(About this task)
When writing out the listing below, reproduce every word exactly and skip the pictures.
══════════════════════════════
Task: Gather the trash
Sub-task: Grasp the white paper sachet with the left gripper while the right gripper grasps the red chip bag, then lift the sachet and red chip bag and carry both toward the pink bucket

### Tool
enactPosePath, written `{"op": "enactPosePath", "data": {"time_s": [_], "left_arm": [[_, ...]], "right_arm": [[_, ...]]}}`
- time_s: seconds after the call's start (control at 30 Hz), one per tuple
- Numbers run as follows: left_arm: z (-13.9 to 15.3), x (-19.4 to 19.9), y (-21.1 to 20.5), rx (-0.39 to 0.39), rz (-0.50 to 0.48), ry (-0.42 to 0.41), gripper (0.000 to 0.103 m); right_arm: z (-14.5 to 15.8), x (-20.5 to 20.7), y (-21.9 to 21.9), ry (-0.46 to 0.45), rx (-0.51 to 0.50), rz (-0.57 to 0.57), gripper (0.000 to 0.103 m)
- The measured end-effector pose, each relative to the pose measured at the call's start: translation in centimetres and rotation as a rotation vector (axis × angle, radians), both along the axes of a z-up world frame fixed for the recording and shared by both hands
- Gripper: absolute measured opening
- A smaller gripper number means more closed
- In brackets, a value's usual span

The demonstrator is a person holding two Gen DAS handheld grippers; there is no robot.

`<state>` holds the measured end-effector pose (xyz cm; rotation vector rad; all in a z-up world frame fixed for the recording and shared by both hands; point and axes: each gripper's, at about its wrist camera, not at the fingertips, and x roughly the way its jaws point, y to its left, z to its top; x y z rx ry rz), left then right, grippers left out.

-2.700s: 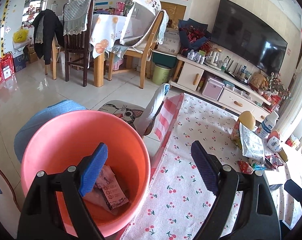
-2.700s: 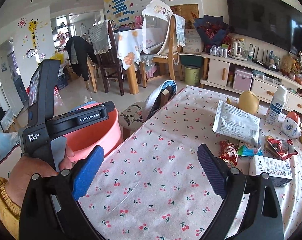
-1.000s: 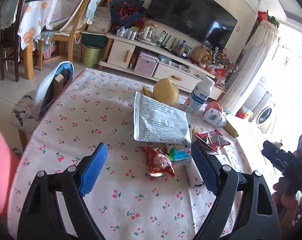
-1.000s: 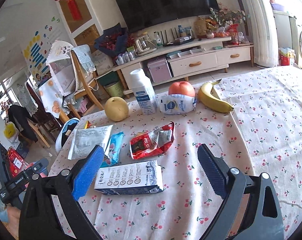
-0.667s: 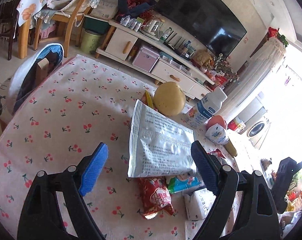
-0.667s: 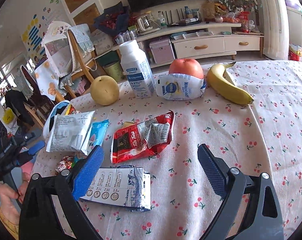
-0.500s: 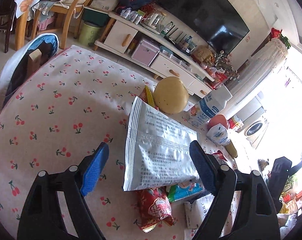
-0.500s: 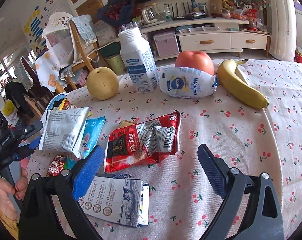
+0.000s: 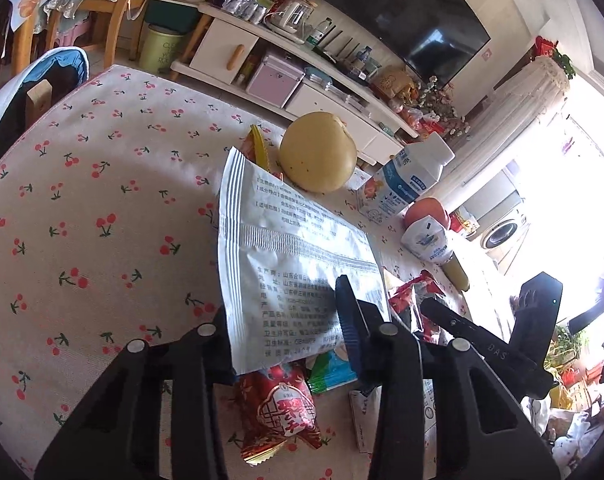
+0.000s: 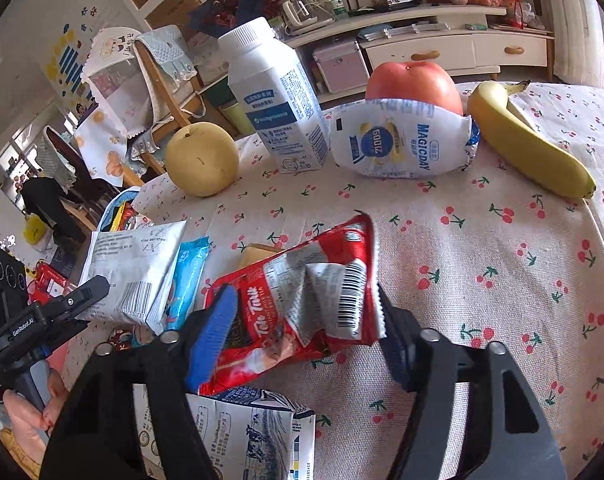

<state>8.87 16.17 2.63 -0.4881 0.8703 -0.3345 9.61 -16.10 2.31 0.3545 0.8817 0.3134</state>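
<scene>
Both tools have dropped from over the bench onto trash: my left tool [image 9: 290,332] is closing across the silver bag [image 9: 294,256], my right tool [image 10: 305,332] closing around the red wrapper [image 10: 302,300]. Neither grip looks firm yet; both lie on the bench [image 10: 501,280].

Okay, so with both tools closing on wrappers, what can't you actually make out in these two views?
- Left wrist view: the left tool is closing around the silver packet; its left pad is hidden beneath the packet.
- Right wrist view: the right tool is closing around the red wrapper, which covers most of its right pad.
- Right wrist view: the milk carton is cut off by the bottom edge.
- Both views: wrapper contents not visible.
</scene>
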Motion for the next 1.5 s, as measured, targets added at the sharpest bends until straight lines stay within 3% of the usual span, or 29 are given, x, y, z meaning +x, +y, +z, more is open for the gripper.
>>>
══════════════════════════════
(Final answer)
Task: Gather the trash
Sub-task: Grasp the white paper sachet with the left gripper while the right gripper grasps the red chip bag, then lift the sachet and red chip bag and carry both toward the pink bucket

### Tool
enactPosePath, written `{"op": "enactPosePath", "data": {"time_s": [_], "left_arm": [[_, ...]], "right_arm": [[_, ...]]}}`
- time_s: seconds after the call's start (control at 30 Hz), one per tuple
- Numbers run as follows: left_arm: z (-13.9 to 15.3), x (-19.4 to 19.9), y (-21.1 to 20.5), rx (-0.39 to 0.39), rz (-0.50 to 0.48), ry (-0.42 to 0.41), gripper (0.000 to 0.103 m); right_arm: z (-14.5 to 15.8), x (-20.5 to 20.7), y (-21.9 to 21.9), ry (-0.46 to 0.45), rx (-0.51 to 0.50), rz (-0.57 to 0.57), gripper (0.000 to 0.103 m)
- The measured end-effector pose, each relative to the pose measured at the call's start: translation in centimetres and rotation as a rotation vector (axis × angle, radians), both along the axes of a z-up world frame fixed for the recording and shared by both hands
- Gripper: absolute measured opening
- A smaller gripper number means more closed
- In brackets, a value's usual span

The demonstrator is a person holding two Gen DAS handheld grippers; there is no robot.

`<state>` holds the measured end-effector pose (xyz cm; rotation vector rad; all in a z-up world frame fixed for the recording and shared by both hands; point and axes: each gripper's, at about its wrist camera, not at the fingertips, and x roughly the way its jaws point, y to its left, z to its top; x y z rx ry rz), left then right, grippers left out.

-2.700s: 
-2.700s: 
-1.000s: 
-1.000s: 
-0.667s: 
-0.667s: 
-0.500s: 
-0.500s: 
+0.000s: 
+0.000s: 

<state>8.87 16.17 2.63 -0.4881 0.8703 -0.3345 9.61 -16.10 2.31 0.3545 0.8817 0.3134</state>
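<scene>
Both tools have dropped from over the bench onto trash: my left tool [image 9: 290,332] is closing across the silver bag [image 9: 294,256], my right tool [image 10: 305,332] closing around the red wrapper [image 10: 302,300]. Neither grip looks firm yet; both lie on the bench [image 10: 501,280].

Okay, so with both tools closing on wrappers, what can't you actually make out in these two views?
- Left wrist view: the left tool is closing around the silver packet; its left pad is hidden beneath the packet.
- Right wrist view: the right tool is closing around the red wrapper, which covers most of its right pad.
- Right wrist view: the milk carton is cut off by the bottom edge.
- Both views: wrapper contents not visible.
</scene>
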Motion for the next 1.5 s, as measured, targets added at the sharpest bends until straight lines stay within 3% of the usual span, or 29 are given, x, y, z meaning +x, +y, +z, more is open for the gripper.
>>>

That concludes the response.